Our Tree – Exhibiting Documentary

Our Tree – Exhibiting Documentary

Our Tree

The OUR TREE installation, or exhibiting documentary, is a three-channel video projection and sound work. It is comprised of video, stills, music and sounds created, shot and recorded by welders, engineers, blacksmiths, volunteers, filmmakers, musicians and the general public brought together through the creation of The Blacksmiths’ Tree.

 

 

The three channels are played simultaneously for a full 12 minutes with the closing scene across all three channels featuring the completed tree filmed in time-lapse with The Milky Way overhead.

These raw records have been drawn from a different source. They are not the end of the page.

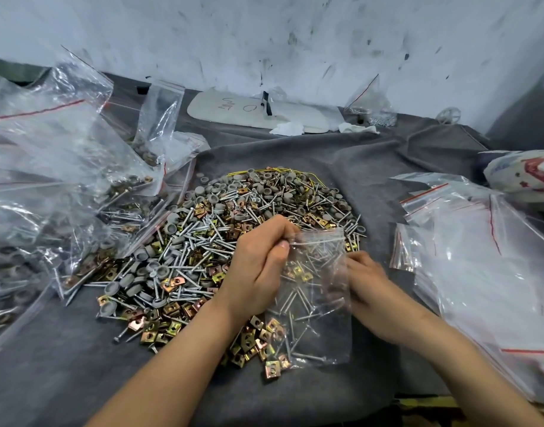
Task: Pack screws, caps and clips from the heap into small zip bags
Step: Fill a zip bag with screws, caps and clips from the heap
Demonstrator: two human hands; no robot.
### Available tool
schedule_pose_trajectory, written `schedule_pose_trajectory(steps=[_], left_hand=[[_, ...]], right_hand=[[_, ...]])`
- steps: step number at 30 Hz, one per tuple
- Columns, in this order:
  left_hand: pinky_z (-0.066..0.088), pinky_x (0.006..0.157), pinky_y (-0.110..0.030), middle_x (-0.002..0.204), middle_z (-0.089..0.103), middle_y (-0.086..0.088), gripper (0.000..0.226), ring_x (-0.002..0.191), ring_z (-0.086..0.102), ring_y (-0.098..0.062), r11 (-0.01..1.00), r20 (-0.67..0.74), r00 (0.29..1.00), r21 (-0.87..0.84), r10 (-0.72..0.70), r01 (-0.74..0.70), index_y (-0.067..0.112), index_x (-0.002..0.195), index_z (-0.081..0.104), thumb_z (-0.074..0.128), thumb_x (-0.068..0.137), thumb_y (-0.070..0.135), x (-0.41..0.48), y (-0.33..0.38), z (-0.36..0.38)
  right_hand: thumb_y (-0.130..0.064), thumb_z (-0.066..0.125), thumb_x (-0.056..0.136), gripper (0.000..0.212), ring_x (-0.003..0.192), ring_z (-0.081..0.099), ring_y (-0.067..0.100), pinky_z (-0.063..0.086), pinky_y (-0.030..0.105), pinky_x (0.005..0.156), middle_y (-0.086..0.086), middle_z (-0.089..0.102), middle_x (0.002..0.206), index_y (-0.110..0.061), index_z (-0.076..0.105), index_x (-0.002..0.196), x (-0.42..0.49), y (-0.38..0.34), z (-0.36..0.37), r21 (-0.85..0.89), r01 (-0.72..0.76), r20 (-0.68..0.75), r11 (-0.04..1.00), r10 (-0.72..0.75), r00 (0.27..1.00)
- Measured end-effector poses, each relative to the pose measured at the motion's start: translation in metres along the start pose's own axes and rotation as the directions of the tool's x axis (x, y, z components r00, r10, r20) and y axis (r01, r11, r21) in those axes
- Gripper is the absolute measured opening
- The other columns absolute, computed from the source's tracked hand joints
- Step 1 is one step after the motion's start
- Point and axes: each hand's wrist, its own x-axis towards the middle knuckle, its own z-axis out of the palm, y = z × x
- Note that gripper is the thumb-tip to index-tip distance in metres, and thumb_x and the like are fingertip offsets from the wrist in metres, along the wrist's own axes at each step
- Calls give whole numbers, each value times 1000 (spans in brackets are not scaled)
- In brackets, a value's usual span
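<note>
while over one heap (203, 229), two hands (258, 266) (366, 278) on one bag (317, 322)

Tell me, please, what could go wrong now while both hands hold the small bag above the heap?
1. The left hand and right hand hold the small zip bag near its top; if the strip is not pressed fully shut, screws may slide back onto the heap.
2. The pointed screws inside could pierce the thin plastic.
3. The bag is clear and lies over the heap, so loose parts beneath may be miscounted as its contents.
</note>
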Motion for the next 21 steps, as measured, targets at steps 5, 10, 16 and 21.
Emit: schedule_pose_trajectory(steps=[5,10,16,21], left_hand=[[39,57,-28,71,54,-18,24,62,47,-22,1000,15,1000,25,8,-8,1,72,47,34,87,16,0,-1,0],[39,56,-32,70,54,-15,21,62,48,-22,994,57,996,72,75,-79,7,74,48,34,88,14,0,0,1],[34,56,-25,69,47,-4,22,62,40,-10,988,59,992,103,111,-117,3,75,48,35,90,13,0,-1,0],[37,56,-39,70,51,-13,26,62,46,-23,992,53,994,87,92,-96,0,75,48,34,90,15,0,0,0]], right_hand=[[-2,65,86,13,74,56,-1,42,12,69,-11,63,77,-15,63,87,7,-18,-37,368,139,-530,919,84,844],[-10,71,84,9,73,60,12,49,24,70,-6,66,75,-18,66,85,21,-43,-59,388,253,-543,886,-1,840],[-21,75,79,9,71,61,18,50,31,70,7,66,73,-18,68,82,25,-44,-55,409,193,-338,892,-48,940],[-19,71,83,6,56,48,3,37,15,58,12,59,65,-18,68,88,27,-38,-54,492,228,-404,840,-12,915]])
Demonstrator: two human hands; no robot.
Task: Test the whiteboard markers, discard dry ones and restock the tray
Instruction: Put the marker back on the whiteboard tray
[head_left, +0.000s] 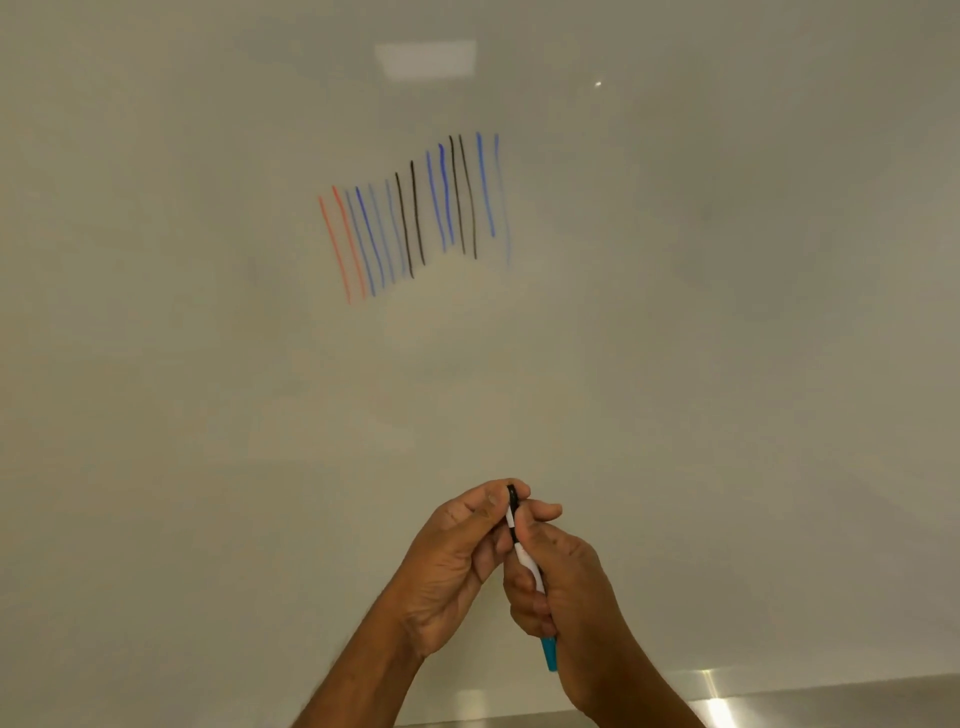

The work can be either projected or replayed via three high definition screens.

Host the installation

Requirements
  • 3 x HD projectors or wall mounted LCD screens
  • Multi-channel video replay and loop software
Supplied
  • Exhibition videos with 5 sec black trailer
  • Encoded in both MPEG2 /MT2 and MPEG4
Email or call Andrew to discuss your exhibition requirements.

Crew

  • Produced, Directed and Edited by Andrew Garton
  • Director of Photography Mike Wilkins
  • Music courtesy of Invention in Time, Charles Brown, Colin James

 

Select exhibitions

  • 2015 – Light in Winter, Federation Square, Curated by Robyn Archer
  • 2014 – Into the Light, Great Hall, City of Whittlesea

Acknowledgments

OUR TREE was made possible by the Australian Governments regional arts program, the Regional Arts Fund, the City of Whittlesea, The Dunmoochin Foundation, I-Drone, The Tree Project and the Australian Blacksmiths Association (Victoria) Inc.

The Regional Arts Fund is an Australian Government initiative supporting the arts in regional and remote Australia, administered in Victoria by Regional Arts Victoria.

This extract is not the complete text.